[[ Input data, beginning ]]
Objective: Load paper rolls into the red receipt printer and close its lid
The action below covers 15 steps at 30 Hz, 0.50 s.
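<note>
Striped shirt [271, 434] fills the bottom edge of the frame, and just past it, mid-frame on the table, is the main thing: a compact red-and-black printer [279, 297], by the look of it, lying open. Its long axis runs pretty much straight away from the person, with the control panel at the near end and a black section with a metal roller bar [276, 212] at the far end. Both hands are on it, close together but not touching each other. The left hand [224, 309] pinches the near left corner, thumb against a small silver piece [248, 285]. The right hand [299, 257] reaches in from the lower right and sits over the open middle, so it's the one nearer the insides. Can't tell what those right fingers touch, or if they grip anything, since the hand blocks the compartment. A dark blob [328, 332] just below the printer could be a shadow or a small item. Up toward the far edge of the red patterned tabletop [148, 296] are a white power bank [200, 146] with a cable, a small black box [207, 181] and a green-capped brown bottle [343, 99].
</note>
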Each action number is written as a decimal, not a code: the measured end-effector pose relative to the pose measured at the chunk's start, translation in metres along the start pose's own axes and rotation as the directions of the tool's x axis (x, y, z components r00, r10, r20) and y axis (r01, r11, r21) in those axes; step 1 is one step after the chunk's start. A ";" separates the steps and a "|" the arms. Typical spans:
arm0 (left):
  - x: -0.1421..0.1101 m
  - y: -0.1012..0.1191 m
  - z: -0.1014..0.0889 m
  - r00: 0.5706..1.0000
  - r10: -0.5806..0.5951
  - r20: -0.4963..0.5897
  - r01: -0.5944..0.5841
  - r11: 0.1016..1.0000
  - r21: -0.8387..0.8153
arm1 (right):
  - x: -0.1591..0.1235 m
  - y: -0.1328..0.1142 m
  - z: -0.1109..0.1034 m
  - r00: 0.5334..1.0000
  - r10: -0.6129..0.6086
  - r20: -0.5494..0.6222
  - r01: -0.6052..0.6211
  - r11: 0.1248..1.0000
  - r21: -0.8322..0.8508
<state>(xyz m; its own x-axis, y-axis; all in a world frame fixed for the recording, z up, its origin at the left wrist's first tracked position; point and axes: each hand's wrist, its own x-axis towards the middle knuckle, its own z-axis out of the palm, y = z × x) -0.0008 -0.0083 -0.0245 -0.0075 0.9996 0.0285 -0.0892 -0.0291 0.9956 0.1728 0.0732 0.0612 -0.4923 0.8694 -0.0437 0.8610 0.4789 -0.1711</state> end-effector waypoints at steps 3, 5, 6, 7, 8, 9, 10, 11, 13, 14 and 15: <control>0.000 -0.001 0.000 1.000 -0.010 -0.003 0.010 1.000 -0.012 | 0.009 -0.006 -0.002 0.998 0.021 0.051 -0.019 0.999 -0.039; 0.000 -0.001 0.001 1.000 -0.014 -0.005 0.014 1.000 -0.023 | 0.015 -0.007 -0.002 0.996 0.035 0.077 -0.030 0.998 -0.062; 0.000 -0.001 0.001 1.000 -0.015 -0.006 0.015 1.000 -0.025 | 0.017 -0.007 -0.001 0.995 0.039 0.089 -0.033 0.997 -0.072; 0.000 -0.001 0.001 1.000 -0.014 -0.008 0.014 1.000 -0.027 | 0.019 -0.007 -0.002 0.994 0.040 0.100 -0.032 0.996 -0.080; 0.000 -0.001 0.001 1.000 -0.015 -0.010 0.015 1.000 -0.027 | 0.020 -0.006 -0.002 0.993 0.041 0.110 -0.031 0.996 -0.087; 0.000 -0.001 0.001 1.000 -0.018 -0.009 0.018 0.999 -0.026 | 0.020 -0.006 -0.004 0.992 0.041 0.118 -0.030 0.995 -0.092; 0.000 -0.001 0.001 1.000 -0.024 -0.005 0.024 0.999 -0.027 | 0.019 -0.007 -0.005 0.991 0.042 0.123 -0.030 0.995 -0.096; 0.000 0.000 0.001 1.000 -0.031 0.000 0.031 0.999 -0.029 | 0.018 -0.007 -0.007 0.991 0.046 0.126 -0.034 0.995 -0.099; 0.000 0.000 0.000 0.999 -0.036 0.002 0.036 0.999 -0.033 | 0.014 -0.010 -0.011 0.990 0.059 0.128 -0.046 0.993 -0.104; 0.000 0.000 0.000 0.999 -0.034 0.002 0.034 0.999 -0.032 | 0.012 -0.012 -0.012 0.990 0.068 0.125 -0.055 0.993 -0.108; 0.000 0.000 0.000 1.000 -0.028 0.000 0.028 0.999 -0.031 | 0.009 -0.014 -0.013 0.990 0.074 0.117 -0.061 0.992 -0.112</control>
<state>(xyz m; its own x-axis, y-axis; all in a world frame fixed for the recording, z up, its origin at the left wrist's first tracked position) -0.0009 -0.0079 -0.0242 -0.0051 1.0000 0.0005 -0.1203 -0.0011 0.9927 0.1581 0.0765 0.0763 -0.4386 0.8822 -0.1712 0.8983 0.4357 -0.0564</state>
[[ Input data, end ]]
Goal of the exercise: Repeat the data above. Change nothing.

Response area:
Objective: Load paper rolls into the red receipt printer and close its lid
The action below covers 15 steps at 30 Hz, 0.50 s.
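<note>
Striped shirt [271, 434] fills the bottom edge of the frame, and just past it, mid-frame on the table, is the main thing: a compact red-and-black printer [279, 297], by the look of it, lying open. Its long axis runs pretty much straight away from the person, with the control panel at the near end and a black section with a metal roller bar [276, 212] at the far end. Both hands are on it, close together but not touching each other. The left hand [224, 309] pinches the near left corner, thumb against a small silver piece [248, 285]. The right hand [299, 257] reaches in from the lower right and sits over the open middle, so it's the one nearer the insides. Can't tell what those right fingers touch, or if they grip anything, since the hand blocks the compartment. A dark blob [328, 332] just below the printer could be a shadow or a small item. Up toward the far edge of the red patterned tabletop [148, 296] are a white power bank [200, 146] with a cable, a small black box [207, 181] and a green-capped brown bottle [343, 99].
</note>
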Each action number is written as a decimal, not a code: the measured end-effector pose relative to the pose measured at the chunk's start, translation in metres along the start pose's own axes and rotation as the directions of the tool's x axis (x, y, z components r00, r10, r20) and y axis (r01, r11, r21) in those axes; step 1 is one step after the chunk's start. A ";" separates the steps and a "|" the arms. Typical spans:
arm0 (left):
  - x: -0.1421..0.1101 m
  - y: -0.1012..0.1191 m
  - z: -0.1014..0.0889 m
  - r00: 0.5706..1.0000
  - r10: -0.5806..0.5951
  - r20: -0.4963..0.5897
  - r01: -0.5944..0.5841
  - r11: 0.1016..1.0000
  - r21: -0.8387..0.8153
arm1 (right):
  - x: -0.1591..0.1235 m
  - y: -0.1328..0.1142 m
  - z: -0.1109..0.1034 m
  - r00: 0.5334..1.0000
  - r10: -0.6129..0.6086
  - r20: -0.5494..0.6222
  - r01: -0.6052..0.6211
  - r11: 0.1248..1.0000
  - r21: -0.8322..0.8508
<state>(xyz m; its own x-axis, y-axis; all in a world frame fixed for the recording, z up, its origin at the left wrist's first tracked position; point and axes: each hand's wrist, its own x-axis towards the middle knuckle, its own z-axis out of the palm, y = z × x) -0.0008 -0.0083 -0.0245 -0.0075 0.9996 0.0285 -0.0892 -0.0291 0.9956 0.1728 0.0732 0.0612 -0.4923 0.8694 -0.0437 0.8610 0.4789 -0.1711</state> end-effector waypoints at steps 3, 5, 6, 7, 8, 9, 10, 11, 13, 14 and 15: <control>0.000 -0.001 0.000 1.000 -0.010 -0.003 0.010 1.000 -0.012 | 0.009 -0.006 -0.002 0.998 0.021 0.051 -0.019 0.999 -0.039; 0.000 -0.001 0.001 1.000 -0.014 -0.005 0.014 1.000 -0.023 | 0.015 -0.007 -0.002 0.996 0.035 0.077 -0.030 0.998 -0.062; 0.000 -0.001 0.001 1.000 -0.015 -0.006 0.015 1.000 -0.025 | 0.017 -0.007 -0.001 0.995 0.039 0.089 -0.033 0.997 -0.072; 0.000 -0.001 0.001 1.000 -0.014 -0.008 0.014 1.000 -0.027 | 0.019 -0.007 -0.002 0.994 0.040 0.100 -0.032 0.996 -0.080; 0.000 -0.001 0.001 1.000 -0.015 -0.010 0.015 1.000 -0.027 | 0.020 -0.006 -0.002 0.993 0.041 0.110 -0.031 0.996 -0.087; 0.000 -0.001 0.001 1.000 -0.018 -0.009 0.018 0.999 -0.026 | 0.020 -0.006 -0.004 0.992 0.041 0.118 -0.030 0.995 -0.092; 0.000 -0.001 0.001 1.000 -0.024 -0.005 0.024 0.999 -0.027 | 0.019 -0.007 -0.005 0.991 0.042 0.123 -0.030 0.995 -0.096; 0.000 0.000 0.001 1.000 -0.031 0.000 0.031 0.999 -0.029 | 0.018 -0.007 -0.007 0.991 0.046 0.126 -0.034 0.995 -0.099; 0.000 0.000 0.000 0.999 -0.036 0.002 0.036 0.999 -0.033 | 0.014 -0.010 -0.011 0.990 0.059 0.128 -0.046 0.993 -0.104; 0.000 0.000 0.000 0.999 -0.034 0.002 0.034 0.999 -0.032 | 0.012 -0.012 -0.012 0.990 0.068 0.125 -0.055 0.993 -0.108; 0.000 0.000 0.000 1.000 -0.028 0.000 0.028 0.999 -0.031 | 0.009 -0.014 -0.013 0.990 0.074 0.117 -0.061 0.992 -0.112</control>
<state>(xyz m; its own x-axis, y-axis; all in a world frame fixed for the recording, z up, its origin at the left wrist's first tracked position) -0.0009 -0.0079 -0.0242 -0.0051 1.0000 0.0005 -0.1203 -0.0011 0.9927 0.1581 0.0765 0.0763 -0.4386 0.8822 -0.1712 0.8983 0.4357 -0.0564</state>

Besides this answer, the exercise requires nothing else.